EXERCISE BRIEF:
For the entries below, the result should be an exact transcription of the lines from the one with "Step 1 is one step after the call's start" up to and including the one with "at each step", and only those.

### PROVIDED MATERIAL ###

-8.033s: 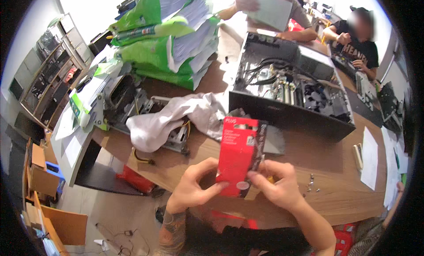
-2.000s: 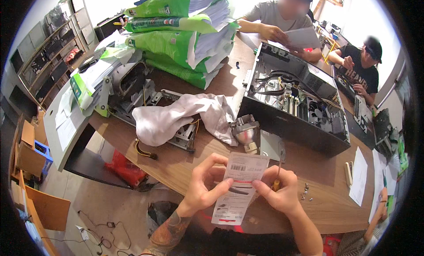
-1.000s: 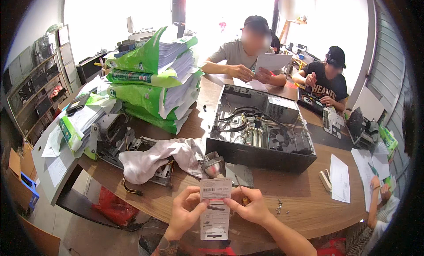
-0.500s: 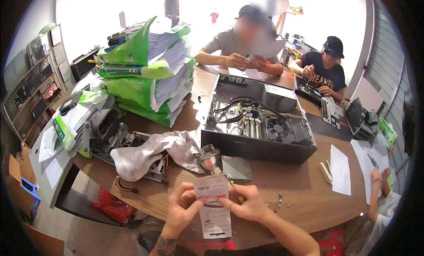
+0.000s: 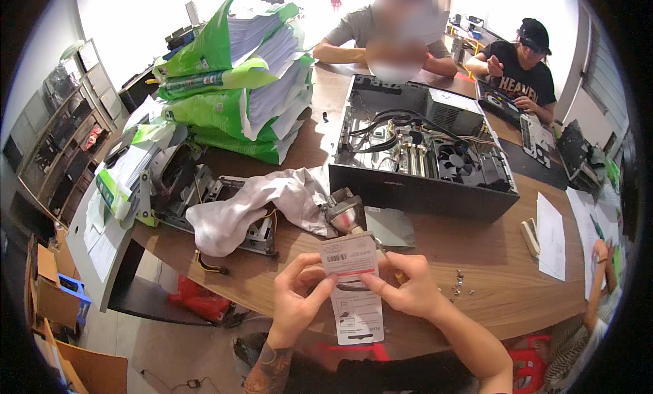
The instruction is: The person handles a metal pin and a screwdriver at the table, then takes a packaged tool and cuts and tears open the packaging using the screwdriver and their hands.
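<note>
Both of my hands are closed on a printed white packaging card (image 5: 358, 319), which has a barcode near its top and a hang slot at its lower end. My left hand (image 5: 299, 295) pinches its left edge, and my right hand (image 5: 411, 285) grips the opposite edge. A dark curved strip crosses the card's middle between my thumbs. Behind my right fingers shows part of a yellow-handled tool (image 5: 399, 277), mostly hidden. Just beyond the card, a lamp-like part with a glassy head (image 5: 343, 211) rests beside a crumpled whitish cloth (image 5: 262, 203).
An open black computer case (image 5: 422, 183) stands beyond my hands. Green-wrapped paper stacks (image 5: 211, 111) rise at the left, near metal computer parts (image 5: 187, 197). Small screws (image 5: 458, 283) lie to the right, before a paper sheet (image 5: 550, 237). Two people sit across the table; another's arm (image 5: 597, 278) reaches in at right.
The view has shifted, so the table appears higher and further right. My hands keep their hold on the card. The person at far right has raised a hand off the device there.
</note>
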Demonstrator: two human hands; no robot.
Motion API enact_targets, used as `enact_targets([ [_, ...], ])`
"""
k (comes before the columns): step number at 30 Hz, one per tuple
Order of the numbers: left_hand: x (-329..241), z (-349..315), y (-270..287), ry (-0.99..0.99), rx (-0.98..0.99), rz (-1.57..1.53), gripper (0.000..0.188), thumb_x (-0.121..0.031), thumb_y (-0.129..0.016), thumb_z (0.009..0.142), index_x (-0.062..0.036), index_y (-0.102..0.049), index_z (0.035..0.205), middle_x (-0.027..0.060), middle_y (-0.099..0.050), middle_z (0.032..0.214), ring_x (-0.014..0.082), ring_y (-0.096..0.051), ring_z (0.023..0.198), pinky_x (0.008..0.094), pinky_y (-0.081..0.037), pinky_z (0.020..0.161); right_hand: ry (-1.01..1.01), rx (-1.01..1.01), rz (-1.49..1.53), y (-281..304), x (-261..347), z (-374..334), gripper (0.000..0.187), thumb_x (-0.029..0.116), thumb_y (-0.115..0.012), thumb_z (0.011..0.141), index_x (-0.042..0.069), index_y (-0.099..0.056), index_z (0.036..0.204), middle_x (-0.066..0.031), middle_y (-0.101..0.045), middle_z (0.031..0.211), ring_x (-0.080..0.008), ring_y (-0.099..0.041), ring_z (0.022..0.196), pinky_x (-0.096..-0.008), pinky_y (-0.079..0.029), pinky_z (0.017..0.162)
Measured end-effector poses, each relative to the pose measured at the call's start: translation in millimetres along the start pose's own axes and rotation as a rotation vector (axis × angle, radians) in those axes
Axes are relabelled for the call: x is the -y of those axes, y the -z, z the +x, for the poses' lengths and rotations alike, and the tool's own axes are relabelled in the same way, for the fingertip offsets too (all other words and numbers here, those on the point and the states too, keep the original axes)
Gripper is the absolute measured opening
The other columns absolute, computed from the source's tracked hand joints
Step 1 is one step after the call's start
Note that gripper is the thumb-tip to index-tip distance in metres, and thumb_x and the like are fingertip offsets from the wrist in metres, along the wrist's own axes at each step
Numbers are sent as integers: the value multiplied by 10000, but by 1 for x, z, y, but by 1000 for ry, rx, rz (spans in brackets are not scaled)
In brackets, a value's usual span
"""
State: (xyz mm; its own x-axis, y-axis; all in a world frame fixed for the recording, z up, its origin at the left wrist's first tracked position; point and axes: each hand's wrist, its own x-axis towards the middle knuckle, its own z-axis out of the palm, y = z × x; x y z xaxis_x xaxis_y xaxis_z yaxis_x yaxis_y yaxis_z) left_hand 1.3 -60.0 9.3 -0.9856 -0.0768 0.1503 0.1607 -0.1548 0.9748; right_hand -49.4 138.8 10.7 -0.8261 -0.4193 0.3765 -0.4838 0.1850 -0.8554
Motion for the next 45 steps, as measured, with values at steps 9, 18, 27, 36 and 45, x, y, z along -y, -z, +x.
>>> enact_targets([
  [9, -11, 1, -4, -7, -103, -157, 507, 41, -639, 859, -15, -453, 1328, 92, -684, 939, 157, -653, 929, 258, -498, 807, 98, 1, -333, 27, 25, 5, 183, 160, -722, 820, 26, -669, 932, -132, -676, 747, -261, -670, 634, -324, -506, 557],
  [18, 1, 4, 2, 15, -74, -160, 572, 76, -621, 866, -19, -398, 1384, 94, -608, 1162, 143, -637, 934, 275, -519, 840, 227, 20, -696, 34, 16, 10, 98, 128, -764, 738, 66, -691, 756, -66, -580, 637, -235, -578, 541, -336, -447, 507],
  [27, 2, 3, 2, -29, -109, -164, 605, 52, -640, 878, -21, -382, 1421, 47, -649, 1037, 98, -621, 941, 246, -493, 847, 258, -51, -755, 34, 21, 11, 131, 155, -791, 729, 81, -720, 810, -45, -524, 626, -218, -523, 540, -324, -419, 510],
  [36, 6, -2, 7, -119, 18, -12, 650, 41, -666, 861, -1, -385, 1445, 67, -676, 1086, 100, -635, 949, 255, -480, 872, -72, -4, -147, 26, 22, 4, 445, 211, -842, 702, 57, -675, 1085, -21, -498, 626, -156, -469, 520, -259, -376, 497],
  [45, -1, -2, 8, -55, 165, -1, 650, 34, -668, 859, 3, -393, 1448, 127, -684, 1128, 104, -640, 954, 261, -472, 894, 232, 111, -290, 18, 18, 9, 843, 281, -912, 574, 55, -575, 1313, -52, -539, 875, -114, -458, 664, -253, -380, 533],
])
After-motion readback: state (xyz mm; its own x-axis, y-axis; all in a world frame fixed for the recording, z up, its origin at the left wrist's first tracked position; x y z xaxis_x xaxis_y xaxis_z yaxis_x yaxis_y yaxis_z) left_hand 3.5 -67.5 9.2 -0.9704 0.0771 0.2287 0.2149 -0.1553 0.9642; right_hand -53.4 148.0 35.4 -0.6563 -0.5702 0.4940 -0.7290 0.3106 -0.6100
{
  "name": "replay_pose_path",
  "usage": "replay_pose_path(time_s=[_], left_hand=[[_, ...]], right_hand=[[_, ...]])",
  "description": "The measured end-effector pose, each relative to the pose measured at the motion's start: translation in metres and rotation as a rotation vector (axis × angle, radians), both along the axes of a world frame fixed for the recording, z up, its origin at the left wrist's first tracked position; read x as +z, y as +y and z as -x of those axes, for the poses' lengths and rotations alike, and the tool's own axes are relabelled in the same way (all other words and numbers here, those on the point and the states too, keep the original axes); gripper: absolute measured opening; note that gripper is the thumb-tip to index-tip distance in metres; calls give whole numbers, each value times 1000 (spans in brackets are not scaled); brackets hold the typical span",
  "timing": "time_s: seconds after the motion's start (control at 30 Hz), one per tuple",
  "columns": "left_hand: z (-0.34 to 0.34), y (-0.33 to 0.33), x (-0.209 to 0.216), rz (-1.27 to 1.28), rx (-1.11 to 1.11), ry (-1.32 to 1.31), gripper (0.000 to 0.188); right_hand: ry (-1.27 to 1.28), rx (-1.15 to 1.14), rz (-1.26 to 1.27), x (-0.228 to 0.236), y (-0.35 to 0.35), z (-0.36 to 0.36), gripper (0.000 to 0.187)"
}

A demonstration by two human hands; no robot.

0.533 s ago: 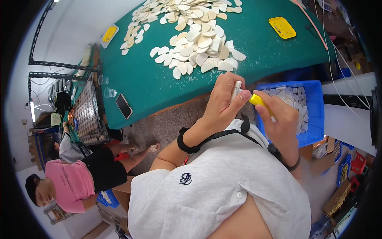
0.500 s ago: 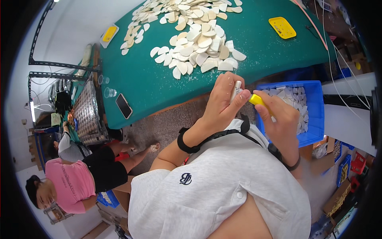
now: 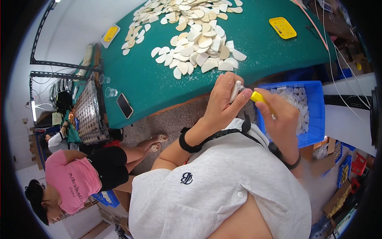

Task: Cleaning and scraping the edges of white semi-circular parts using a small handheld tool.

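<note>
Between the thumb and fingers of my left hand (image 3: 223,97) is a small white semicircular-looking piece (image 3: 235,91), mostly covered by the fingers. My right hand (image 3: 282,117) is closed around a yellow-handled utility knife (image 3: 258,98). A short greyish blade reaches from the handle toward the white piece, and my left thumb lies close to it. Both hands are in front of my body, just off the near edge of the green-covered table (image 3: 151,93). A heap of white and cream half-round pieces (image 3: 199,47) lies on the table beyond them.
A blue bin (image 3: 316,115) with many white pieces stands under my right hand. On the table are a yellow tray (image 3: 282,28), a phone (image 3: 124,106), clear cups (image 3: 110,92) and white crumbs. A person in a pink shirt (image 3: 75,179) is at the left.
My right hand and the knife have shifted very slightly right, away from the white piece. My left hand stays nearly still. The person in pink has turned and leaned lower.
</note>
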State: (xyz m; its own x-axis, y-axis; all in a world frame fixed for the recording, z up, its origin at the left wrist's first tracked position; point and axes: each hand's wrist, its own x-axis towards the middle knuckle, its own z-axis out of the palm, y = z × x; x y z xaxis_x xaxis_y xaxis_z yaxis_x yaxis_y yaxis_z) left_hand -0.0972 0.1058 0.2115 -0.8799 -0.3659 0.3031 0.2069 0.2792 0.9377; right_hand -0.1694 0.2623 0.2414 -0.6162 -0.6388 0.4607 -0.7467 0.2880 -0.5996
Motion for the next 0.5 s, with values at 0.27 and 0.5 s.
replay_pose_path(time_s=[0.27,0.5], left_hand=[[1,-2,2,107,11,11,25],[0,1,1,152,17,8,26]], right_hand=[[14,29,-48,0,4,1,23],[0,40,-64,1,6,2,21]])
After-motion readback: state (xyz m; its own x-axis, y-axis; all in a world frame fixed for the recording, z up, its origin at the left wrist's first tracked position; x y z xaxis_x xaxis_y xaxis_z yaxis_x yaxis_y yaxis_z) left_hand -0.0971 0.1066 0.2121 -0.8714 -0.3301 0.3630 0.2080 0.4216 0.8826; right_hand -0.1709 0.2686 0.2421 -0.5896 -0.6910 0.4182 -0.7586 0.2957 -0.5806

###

TASK SOLUTION:
Step 1 is one step after the call's start
Note that gripper is the thumb-tip to index-tip distance in metres, and thumb_x and the like are fingertip offsets from the wrist in metres, along the wrist's own axes at each step

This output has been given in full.